#### [WHAT YOU WILL DO]
Transcribe the full listing exactly, and drop every picture.

COLLECTED DATA Block Start

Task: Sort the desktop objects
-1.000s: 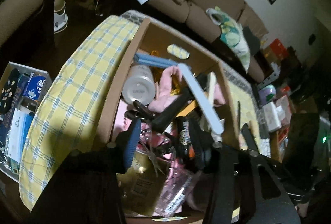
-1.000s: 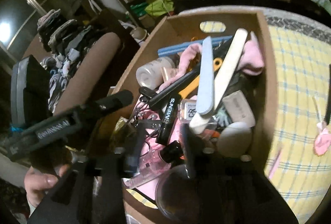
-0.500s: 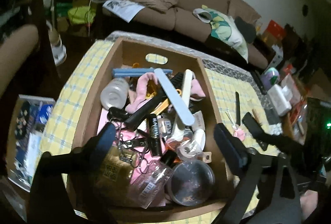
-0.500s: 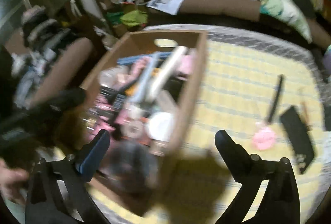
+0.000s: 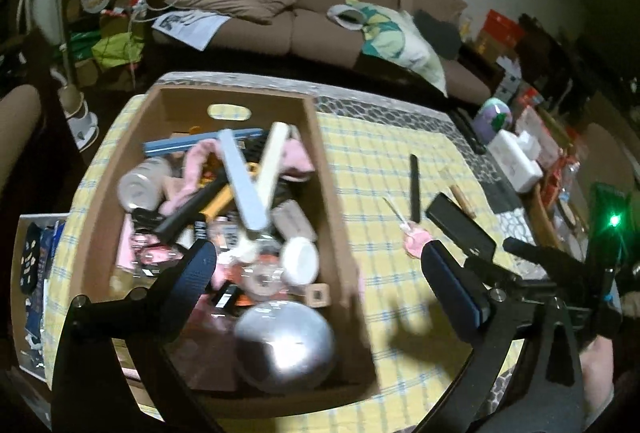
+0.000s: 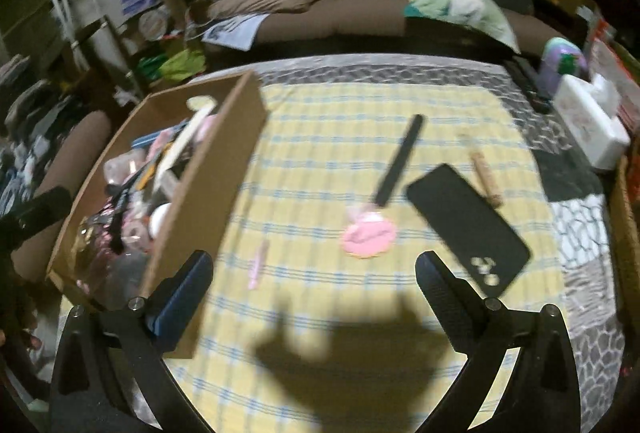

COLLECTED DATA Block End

#### [OUTPUT]
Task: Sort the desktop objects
-1.000s: 
-1.000s: 
-0.500s: 
-0.500s: 
+0.000s: 
+0.000s: 

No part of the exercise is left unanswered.